To facilitate analyses of all cell types found in the prostate, including cell types that were less abundant or difficult to isolate, cells were sorted for live cells and broad cell types (immune, epithelial, and other) by flow cytometry and then recombined for scRNAseq. Following tissue isolation and histological confirmation by H&E, paired benign-enriched and ICC/IDC-enriched samples were single-cell disassociated, stained with DAPI and antibodies against CD45 (pan-immune marker) and EpCAM (pan-epithelial marker), tagged for multi-plex sequencing, and flow-sorted into three DAPI- (live) populations that were CD45+ (immune cells), EpCAM+ (epithelial cells), or CD45-EpCAM- (cells other than immune and epithelial cells such as endothelial cells, smooth muscle cells, fibroblasts, and nerve cells). DAPI- cells from benign-enriched and ICC/IDC-enriched tissue were then recombined at a ratio of 30% CD45+, 25% EpCAM+, and 45% CD45-EpCAM- (Fig. 1a). Benign-enriched and ICC/IDC-enriched cells were then mixed at a 30:70 ratio, respectively, for scRNAseq and TCR VDJ sequencing using 10X genomics (Fig. 1a). After filtering low-quality cells and doublets, over 57,000 cells in total from 7 patients were analyzed by scRNAseq and over 15,000 of these cells were additionally analyzed by TCR sequencing (Fig. 1f, g and Supplementary Tables 2–5). The mean number of total cells analyzed per patient was 8242.
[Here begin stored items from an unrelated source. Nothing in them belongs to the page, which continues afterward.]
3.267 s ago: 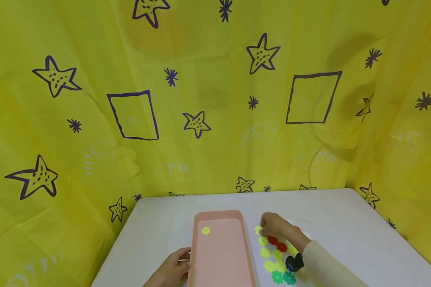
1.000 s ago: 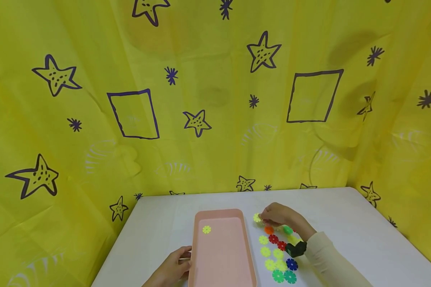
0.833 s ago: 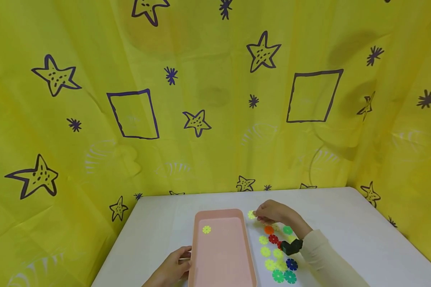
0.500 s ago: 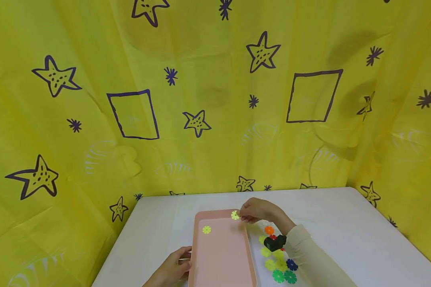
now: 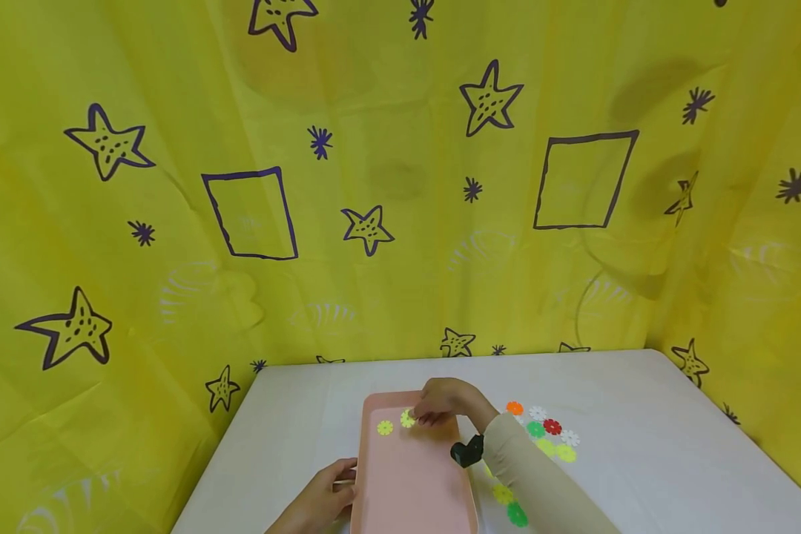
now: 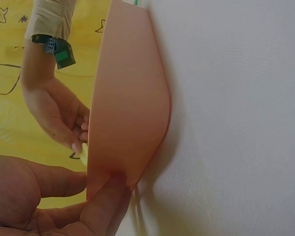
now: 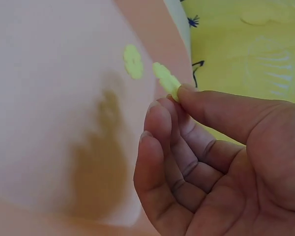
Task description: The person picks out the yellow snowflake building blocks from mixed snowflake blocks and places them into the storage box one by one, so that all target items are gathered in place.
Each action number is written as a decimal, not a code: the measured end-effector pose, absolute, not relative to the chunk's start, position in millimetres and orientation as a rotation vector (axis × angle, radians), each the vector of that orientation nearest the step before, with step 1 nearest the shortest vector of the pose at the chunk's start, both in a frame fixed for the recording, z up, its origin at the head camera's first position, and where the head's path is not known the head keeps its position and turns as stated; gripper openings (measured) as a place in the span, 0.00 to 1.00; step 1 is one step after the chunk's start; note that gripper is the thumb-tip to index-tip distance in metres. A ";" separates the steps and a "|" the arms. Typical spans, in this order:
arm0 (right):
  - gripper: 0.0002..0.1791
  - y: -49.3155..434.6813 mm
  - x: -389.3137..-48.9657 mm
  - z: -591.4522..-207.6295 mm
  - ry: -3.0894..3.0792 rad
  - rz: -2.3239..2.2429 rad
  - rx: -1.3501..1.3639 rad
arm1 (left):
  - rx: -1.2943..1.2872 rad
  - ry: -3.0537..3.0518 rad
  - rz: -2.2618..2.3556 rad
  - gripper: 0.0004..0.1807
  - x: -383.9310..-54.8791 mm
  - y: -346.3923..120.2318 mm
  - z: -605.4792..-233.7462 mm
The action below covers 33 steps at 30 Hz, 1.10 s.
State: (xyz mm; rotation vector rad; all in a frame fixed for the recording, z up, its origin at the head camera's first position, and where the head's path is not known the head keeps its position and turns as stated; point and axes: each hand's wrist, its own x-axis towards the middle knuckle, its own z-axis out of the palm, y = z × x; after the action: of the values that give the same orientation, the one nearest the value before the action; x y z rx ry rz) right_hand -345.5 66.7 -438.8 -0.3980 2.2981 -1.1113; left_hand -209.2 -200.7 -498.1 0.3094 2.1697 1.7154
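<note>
A yellow flower-shaped plastic disc (image 5: 407,418) is pinched between the thumb and fingertips of my right hand (image 5: 440,400), above the far end of the pink tray (image 5: 410,482). In the right wrist view this held disc (image 7: 165,81) is tilted and apart from the tray floor, where the hand's shadow falls. A second yellow disc (image 5: 384,428) lies flat in the tray, just left of the held one. My left hand (image 5: 320,497) grips the tray's left side; the left wrist view shows its thumb at the rim and fingers (image 6: 105,201) against the outer wall.
Right of the tray, loose discs lie on the white table (image 5: 641,415): an orange disc (image 5: 515,408), a red disc (image 5: 552,426), a green disc (image 5: 536,429), plus several white and yellow ones. My right sleeve (image 5: 541,482) hides part of them. A yellow curtain (image 5: 400,297) hangs behind.
My right hand has picked up a yellow disc from the group on the right and carried it left over the tray's far end. The left hand and tray stay put.
</note>
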 end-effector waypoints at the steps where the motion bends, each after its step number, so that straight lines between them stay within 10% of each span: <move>1: 0.15 63.4 -345.1 -440.5 2.298 -1.098 -0.389 | 0.307 2.170 1.716 0.28 -209.2 -200.5 -498.0; 33: 0.15 -4.9 -325.4 -464.8 2.541 -0.809 -0.283 | 0.316 2.211 1.690 0.28 -207.4 -199.8 -495.2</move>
State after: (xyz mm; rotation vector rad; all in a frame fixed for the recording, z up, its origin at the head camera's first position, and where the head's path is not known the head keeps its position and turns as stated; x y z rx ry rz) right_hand -325.4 -4.9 -464.8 -0.2828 2.5406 -0.8092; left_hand -207.4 -199.8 -495.2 0.3157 2.2110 1.6904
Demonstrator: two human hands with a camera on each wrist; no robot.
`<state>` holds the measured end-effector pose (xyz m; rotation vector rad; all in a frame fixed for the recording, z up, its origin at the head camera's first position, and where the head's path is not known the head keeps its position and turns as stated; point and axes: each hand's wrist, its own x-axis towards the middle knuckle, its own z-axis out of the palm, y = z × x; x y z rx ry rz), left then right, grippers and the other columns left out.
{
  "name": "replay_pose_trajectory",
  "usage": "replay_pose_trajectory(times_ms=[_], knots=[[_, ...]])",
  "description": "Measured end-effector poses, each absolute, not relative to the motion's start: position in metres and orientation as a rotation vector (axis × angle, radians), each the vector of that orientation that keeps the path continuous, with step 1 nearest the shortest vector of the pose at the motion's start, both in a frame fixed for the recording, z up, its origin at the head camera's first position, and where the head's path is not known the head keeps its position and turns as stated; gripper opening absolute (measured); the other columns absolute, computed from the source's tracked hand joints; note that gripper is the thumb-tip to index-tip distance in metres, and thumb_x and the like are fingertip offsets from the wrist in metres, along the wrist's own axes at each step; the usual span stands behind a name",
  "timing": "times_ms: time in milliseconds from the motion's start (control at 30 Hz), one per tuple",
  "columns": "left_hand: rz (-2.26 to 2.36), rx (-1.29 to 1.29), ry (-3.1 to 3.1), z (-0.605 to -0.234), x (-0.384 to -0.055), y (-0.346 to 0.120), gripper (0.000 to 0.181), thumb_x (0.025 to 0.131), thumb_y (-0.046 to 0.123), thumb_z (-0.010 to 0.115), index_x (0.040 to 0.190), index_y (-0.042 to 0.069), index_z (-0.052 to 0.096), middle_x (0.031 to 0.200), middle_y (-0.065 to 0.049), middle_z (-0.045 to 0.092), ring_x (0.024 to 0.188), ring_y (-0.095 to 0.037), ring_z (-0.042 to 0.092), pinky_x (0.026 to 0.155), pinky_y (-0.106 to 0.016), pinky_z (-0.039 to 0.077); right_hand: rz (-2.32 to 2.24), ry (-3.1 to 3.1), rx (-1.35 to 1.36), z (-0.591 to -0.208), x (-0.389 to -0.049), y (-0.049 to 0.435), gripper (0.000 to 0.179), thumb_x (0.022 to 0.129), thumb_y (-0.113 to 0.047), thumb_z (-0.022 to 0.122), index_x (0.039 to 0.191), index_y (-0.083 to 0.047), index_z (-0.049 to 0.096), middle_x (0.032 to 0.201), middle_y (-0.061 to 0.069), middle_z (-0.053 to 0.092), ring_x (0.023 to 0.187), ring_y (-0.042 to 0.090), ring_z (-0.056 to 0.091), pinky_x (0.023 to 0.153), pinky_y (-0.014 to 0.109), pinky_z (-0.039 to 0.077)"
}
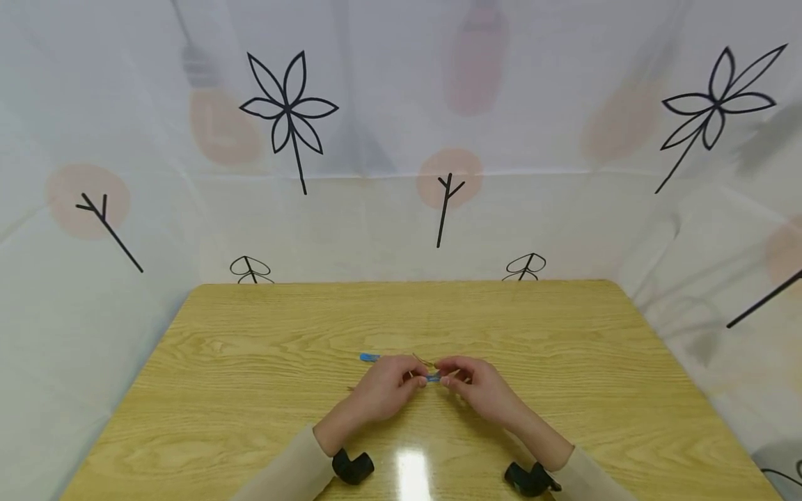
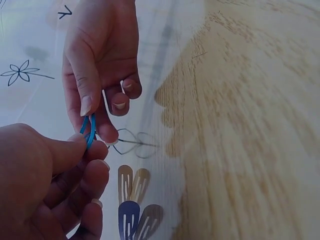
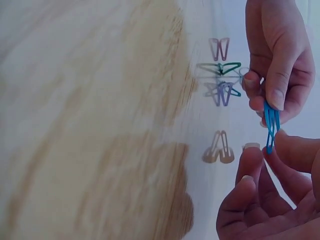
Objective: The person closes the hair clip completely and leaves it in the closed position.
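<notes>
Between my two hands, over the near middle of the table, is a light-blue snap hair clip point(image 3: 272, 120). My left hand point(image 1: 386, 386) pinches one end of it between thumb and fingertips. On the other end, the thumb and index finger of my right hand point(image 1: 482, 390) hold it. The thin blue bars stand apart in the left wrist view, partly covered by fingertips. Just beyond the left hand lies another blue hair clip point(image 1: 370, 357). A gold hair clip point(image 1: 422, 360) rests past the fingertips.
In the left wrist view, a dark-blue clip point(image 2: 129, 217) lies near a tan clip point(image 2: 125, 181). The right wrist view shows a pink clip point(image 3: 219, 49), a green clip point(image 3: 230, 67) and a purple clip point(image 3: 224, 94). White patterned cloth point(image 1: 376, 229) borders the wooden table point(image 1: 263, 327).
</notes>
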<state>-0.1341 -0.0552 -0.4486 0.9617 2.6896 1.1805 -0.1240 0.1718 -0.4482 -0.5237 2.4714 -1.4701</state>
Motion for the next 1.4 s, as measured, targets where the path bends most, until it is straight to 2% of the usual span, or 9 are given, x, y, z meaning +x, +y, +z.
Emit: replay_pose_trajectory(times_ms=[200,1400], knots=[[1.176,0.941,2.682,-0.4483,-0.1334,-0.0558,0.011,0.099,0.023,0.064,0.102,0.02,0.074,0.096,0.013,0.068,0.075,0.0,0.056,0.066,-0.022,0.047,-1.47,2.467,-0.522,-0.4473,-0.1237,0.1714,0.022,0.099,-0.018,0.065,0.117,-0.007,0.069,0.101,0.006,0.069,0.08,0.024,0.061,0.058,0.029,0.05],[1.208,0.907,2.648,-0.4469,-0.1307,-0.0558,0.011,0.099,0.021,0.064,0.102,0.018,0.075,0.097,0.012,0.068,0.076,0.0,0.057,0.066,-0.022,0.048,-1.435,2.504,-0.519,-0.4442,-0.1199,0.1703,0.008,0.098,-0.012,0.065,0.102,-0.009,0.071,0.091,0.006,0.068,0.075,0.019,0.058,0.062,0.027,0.048]])
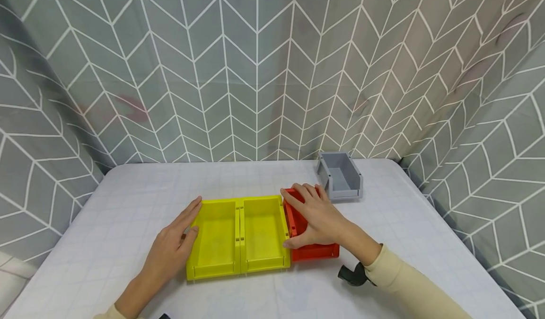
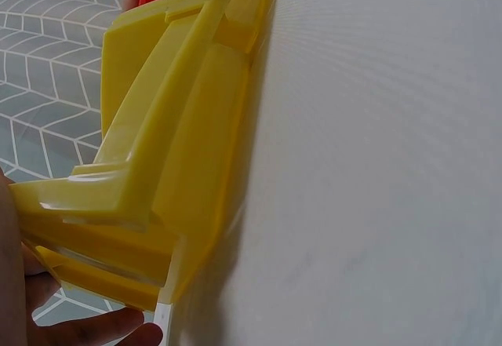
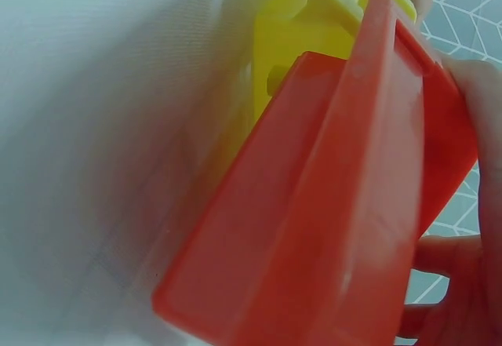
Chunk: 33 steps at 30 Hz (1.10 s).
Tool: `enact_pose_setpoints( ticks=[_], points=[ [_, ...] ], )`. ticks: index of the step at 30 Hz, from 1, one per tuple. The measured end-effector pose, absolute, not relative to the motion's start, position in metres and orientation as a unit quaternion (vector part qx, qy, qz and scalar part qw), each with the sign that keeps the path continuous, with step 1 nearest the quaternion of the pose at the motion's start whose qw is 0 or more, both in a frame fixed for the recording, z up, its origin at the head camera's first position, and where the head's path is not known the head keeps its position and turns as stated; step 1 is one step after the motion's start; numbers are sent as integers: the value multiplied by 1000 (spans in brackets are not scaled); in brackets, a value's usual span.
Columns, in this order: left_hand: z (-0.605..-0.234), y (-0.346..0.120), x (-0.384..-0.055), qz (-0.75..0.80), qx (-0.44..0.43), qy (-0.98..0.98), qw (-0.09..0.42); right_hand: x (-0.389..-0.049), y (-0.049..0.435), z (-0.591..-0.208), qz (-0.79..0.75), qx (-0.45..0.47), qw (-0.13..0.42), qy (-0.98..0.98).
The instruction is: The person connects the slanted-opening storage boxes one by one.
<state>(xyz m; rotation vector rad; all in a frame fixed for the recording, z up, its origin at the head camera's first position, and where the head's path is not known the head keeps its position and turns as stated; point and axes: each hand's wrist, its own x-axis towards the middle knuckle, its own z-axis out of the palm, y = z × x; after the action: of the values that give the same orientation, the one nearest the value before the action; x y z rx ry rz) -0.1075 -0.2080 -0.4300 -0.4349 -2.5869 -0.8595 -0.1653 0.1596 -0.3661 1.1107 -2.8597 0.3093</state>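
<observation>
Two yellow storage bins stand side by side on the table, the left bin (image 1: 214, 270) touching the right bin (image 1: 266, 263). My left hand (image 1: 172, 243) lies along the left bin's outer wall, fingers stretched toward its far corner. A red bin (image 1: 317, 252) is in my right hand (image 1: 319, 219), thumb at its near left side and fingers over the far end. Its left wall is right at the right yellow bin's edge. From the right wrist, the red bin (image 3: 337, 205) looks tilted against the yellow one (image 3: 302, 36).
A grey bin (image 1: 340, 177) stands at the back right, just beyond the red one. The white-covered table (image 1: 140, 191) ends at a patterned grey curtain (image 1: 238, 73) behind and at both sides. A black device (image 1: 354, 275) sits at my right wrist.
</observation>
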Motion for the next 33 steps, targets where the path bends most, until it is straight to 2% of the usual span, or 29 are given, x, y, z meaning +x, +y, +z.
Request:
enact_pose_setpoints(
  ticks=[33],
  points=[
    [-431,-209,-108,-313,-159,-916,195,-165,161,-371,91,375,16,-922]
  ],
)
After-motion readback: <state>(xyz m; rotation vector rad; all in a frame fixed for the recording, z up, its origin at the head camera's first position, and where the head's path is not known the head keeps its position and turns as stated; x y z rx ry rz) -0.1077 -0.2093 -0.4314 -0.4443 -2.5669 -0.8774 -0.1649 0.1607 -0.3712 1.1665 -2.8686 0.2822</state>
Unsupervised graph-based clustering and accompanying visualization with the Uniform Manifold Approximation and Projection (UMAP) algorithm yielded 26 clusters encompassing multiple cell types, including immune, endothelial, SMC, fibroblasts, and epithelial (Fig. 1h–j). Sample contribution to each cluster was variable, but most clusters were derived from a relatively even distribution of samples (Supplementary Fig. 3a, b, Supplementary Tables 6 and 7). Within the epithelial clusters, cluster 6 was significantly increased in ICC/IDC-enriched tumors compared to benign-enriched prostate, while clusters 12 and 21 were significantly decreased (Fig. 2a–f, and Supplementary Fig. 3b). Amongst the non-immune TME (CD45-/EpCAM-), cluster 22 (endothelial cells) was increased in ICC/IDC-enriched tumors compared to benign-enriched prostate (Fig. 2d).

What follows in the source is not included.